(The task): Below are records; quote them exactly from the first line through the line that contains "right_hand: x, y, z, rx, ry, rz".

(Listed records):
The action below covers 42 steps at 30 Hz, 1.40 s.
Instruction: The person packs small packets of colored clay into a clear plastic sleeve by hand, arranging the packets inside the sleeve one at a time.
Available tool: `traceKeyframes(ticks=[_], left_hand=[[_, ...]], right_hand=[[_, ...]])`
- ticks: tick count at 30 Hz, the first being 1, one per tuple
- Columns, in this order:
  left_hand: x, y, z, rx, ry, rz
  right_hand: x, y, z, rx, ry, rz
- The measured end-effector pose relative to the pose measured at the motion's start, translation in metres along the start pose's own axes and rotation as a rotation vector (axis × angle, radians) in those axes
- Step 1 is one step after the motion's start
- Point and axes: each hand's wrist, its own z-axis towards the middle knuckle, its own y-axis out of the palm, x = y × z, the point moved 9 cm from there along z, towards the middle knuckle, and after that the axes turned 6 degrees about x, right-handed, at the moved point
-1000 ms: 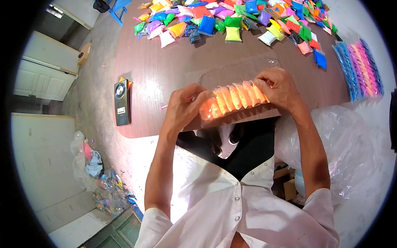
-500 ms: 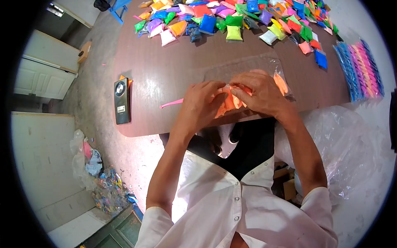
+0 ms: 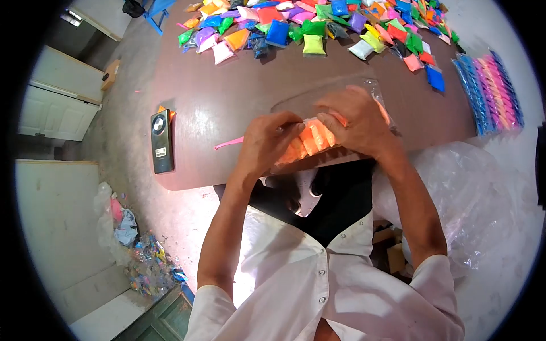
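Several orange packets (image 3: 314, 137) lie side by side in a row at the table's front edge, inside or under clear plastic. At the row's left end my left hand (image 3: 268, 139) is closed, thumb and fingers pinching the plastic's edge. My right hand (image 3: 357, 124) curls over the right part of the row, its thumb pressed on the packets. Beyond the hands, a clear plastic bag (image 3: 369, 86) spreads flat on the table, with more orange showing at its right. A thin pink stick (image 3: 228, 143) pokes out left of my left hand.
A dark phone (image 3: 161, 142) lies near the table's left edge. Many colourful packets (image 3: 278, 33) are heaped along the far side. Long blue and pink packs (image 3: 488, 94) are at the right. Clear plastic sheeting (image 3: 460, 199) bulges beside my right arm.
My hands have moved apart, the left one leftward, uncovering more of the orange row between them. The whole view has shifted slightly.
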Motion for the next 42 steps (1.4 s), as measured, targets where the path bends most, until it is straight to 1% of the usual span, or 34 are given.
traceKeyframes(ticks=[1,4,6,7,9,11,13,14,15,16,17,19,20,22,24,25,26,27,28,29,31,32,33,34,35,36,37,38,40,42], left_hand=[[-0.004,0.000,0.000,-0.004,-0.034,-0.018],[0.000,-0.001,0.000,-0.010,-0.016,0.000],[-0.002,-0.001,0.001,-0.005,-0.027,0.019],[-0.004,-0.001,0.001,0.000,-0.044,0.041],[-0.002,-0.001,0.003,-0.012,-0.023,0.054],[0.005,0.000,0.005,-0.023,-0.003,0.069],[0.019,-0.001,0.008,-0.015,0.029,0.160],[0.022,0.002,0.009,-0.016,0.032,0.162],[0.030,0.003,0.010,0.024,0.085,0.189],[0.037,0.003,0.010,0.063,0.138,0.216],[0.035,0.007,0.011,0.063,0.139,0.216],[0.034,0.017,0.013,0.022,0.215,0.267],[0.032,0.018,0.013,0.022,0.217,0.268],[0.014,0.018,0.015,-0.018,-0.009,0.147],[0.013,0.016,0.018,-0.033,-0.008,0.144],[0.013,0.016,0.018,-0.048,-0.012,0.142],[0.014,0.015,0.017,-0.046,-0.010,0.144],[0.021,0.010,0.016,0.008,0.039,0.119],[0.027,0.005,0.015,0.058,0.088,0.095],[0.025,0.003,0.015,0.056,0.087,0.099],[0.038,-0.035,0.009,0.410,0.279,0.214],[0.035,-0.042,0.010,0.409,0.279,0.216],[0.038,-0.056,0.010,0.476,0.322,0.334],[0.041,-0.068,0.008,0.542,0.366,0.453],[0.028,-0.075,0.012,0.530,0.303,0.472],[0.025,-0.078,0.013,0.531,0.306,0.473],[0.010,-0.078,0.018,0.477,0.164,0.453],[-0.007,-0.077,0.022,0.422,0.022,0.430],[-0.019,-0.071,0.031,0.381,0.028,0.438],[-0.045,-0.062,0.036,0.267,-0.160,0.425]], right_hand=[[0.001,-0.006,0.000,-0.003,0.002,-0.004],[0.018,-0.031,-0.005,0.012,0.035,-0.115],[0.042,-0.030,-0.017,-0.045,0.139,-0.083],[0.048,-0.029,-0.022,-0.044,0.141,-0.086],[0.061,-0.021,-0.031,-0.127,0.249,0.026],[0.059,-0.021,-0.031,-0.110,0.235,0.015],[0.054,-0.021,-0.028,-0.090,0.220,0.003],[0.050,-0.025,-0.025,-0.045,0.197,0.029],[0.047,-0.029,-0.024,-0.001,0.173,0.055],[0.047,-0.028,-0.024,-0.001,0.172,0.054],[0.049,-0.026,-0.026,-0.004,0.183,0.048],[0.051,-0.025,-0.028,-0.006,0.192,0.042],[0.053,-0.023,-0.029,-0.031,0.206,0.037],[0.054,-0.024,-0.029,-0.051,0.220,0.029],[0.056,-0.022,-0.031,-0.100,0.273,0.000],[0.055,-0.021,-0.031,-0.098,0.271,0.000],[0.055,-0.022,-0.031,-0.048,0.273,0.018],[0.055,-0.024,-0.030,0.001,0.274,0.038],[0.054,-0.024,-0.030,0.003,0.274,0.042],[0.053,-0.026,-0.030,0.017,0.267,0.001],[0.050,-0.030,-0.030,0.033,0.264,-0.039],[0.039,-0.038,-0.028,0.121,0.187,-0.130],[0.027,-0.045,-0.026,0.209,0.106,-0.220],[0.019,-0.046,-0.026,0.212,0.104,-0.217],[0.011,-0.046,-0.029,0.207,0.134,-0.248],[0.004,-0.046,-0.032,0.200,0.165,-0.280],[-0.005,-0.044,-0.036,0.201,0.165,-0.280],[-0.017,-0.038,-0.040,0.160,0.127,-0.264],[-0.032,-0.027,-0.043,0.122,0.092,-0.250],[-0.045,-0.018,-0.044,0.127,0.035,-0.246]])
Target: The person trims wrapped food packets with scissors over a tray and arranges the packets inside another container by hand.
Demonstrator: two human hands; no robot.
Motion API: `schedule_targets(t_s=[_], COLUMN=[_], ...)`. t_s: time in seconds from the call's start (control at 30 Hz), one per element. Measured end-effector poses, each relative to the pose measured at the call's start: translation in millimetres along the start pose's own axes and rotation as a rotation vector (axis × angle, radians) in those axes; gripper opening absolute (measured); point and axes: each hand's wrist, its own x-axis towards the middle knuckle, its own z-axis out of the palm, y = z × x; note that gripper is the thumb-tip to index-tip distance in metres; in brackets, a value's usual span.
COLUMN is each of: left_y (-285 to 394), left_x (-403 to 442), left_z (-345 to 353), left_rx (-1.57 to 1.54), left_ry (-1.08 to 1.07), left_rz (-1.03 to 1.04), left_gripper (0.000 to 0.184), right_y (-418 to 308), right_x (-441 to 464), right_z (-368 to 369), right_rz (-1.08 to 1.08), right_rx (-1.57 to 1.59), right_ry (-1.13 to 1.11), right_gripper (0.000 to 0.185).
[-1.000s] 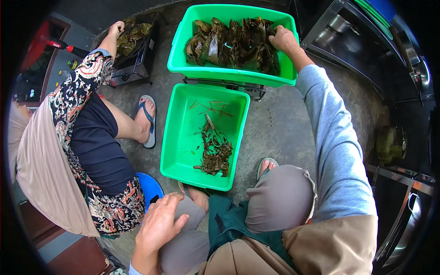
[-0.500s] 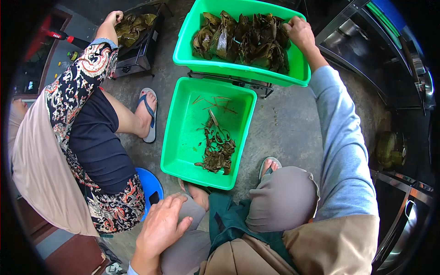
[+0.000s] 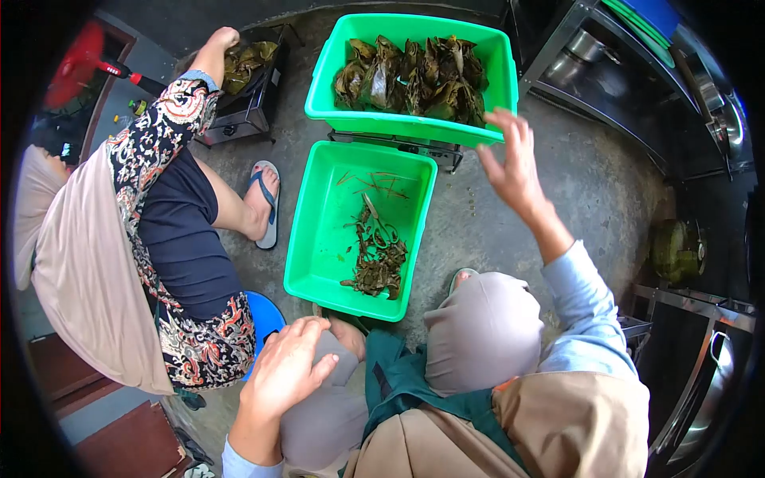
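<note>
Fingers [image 3: 513,137] spread and empty, my right hand [image 3: 518,175] at two o'clock should clear the upper green tub [image 3: 390,123] without brushing it.

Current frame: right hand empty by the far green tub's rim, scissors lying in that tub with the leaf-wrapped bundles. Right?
Wrong on the scissors: the head view shows them in the nearer green tub, with the leaf scraps. The rest holds: right hand empty by the far green tub's rim, leaf-wrapped bundles inside that tub.

open floor [image 3: 466,235] below right hand [image 3: 516,167], tub [image 3: 382,122] ahead
</note>
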Motion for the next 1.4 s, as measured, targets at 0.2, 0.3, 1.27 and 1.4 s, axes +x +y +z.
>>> schedule_targets(t_s=[0.2,0.3,1.27,1.4], left_y=[-5,-4,-10,-3], left_x=[0,3,381,418], left_z=[10,14,-98,-100], left_rx=[0.02,-0.009,-0.113,0.038], left_ry=[0.028,-0.006,0.76,0.757], left_rz=[0.058,0.054,0.044,-0.098], left_gripper=[0.047,0.047,0.042,0.059], right_y=[-22,-22,100,96], right_x=[-122,-131,45,42], right_z=[-6,-14,55,54], right_rz=[0.529,0.478,0.45,0.426], right_rx=[0.34,0.283,0.188,0.159], right_ry=[-0.394,-0.413,0.188,0.15], right_gripper=[0.051,0.046,0.025,0.024])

(Reply):
The action below covers 42 steps at 30 Hz, 1.40 s.
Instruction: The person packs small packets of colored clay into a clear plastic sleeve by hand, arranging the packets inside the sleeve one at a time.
Available tool: `traceKeyframes(ticks=[_], left_hand=[[_, ...]], right_hand=[[_, ...]])`
- ticks: tick count at 30 Hz, the first being 1, one per tuple
- Columns, in this order:
  left_hand: x, y, z, rx, ry, rz
  right_hand: x, y, z, rx, ry, rz

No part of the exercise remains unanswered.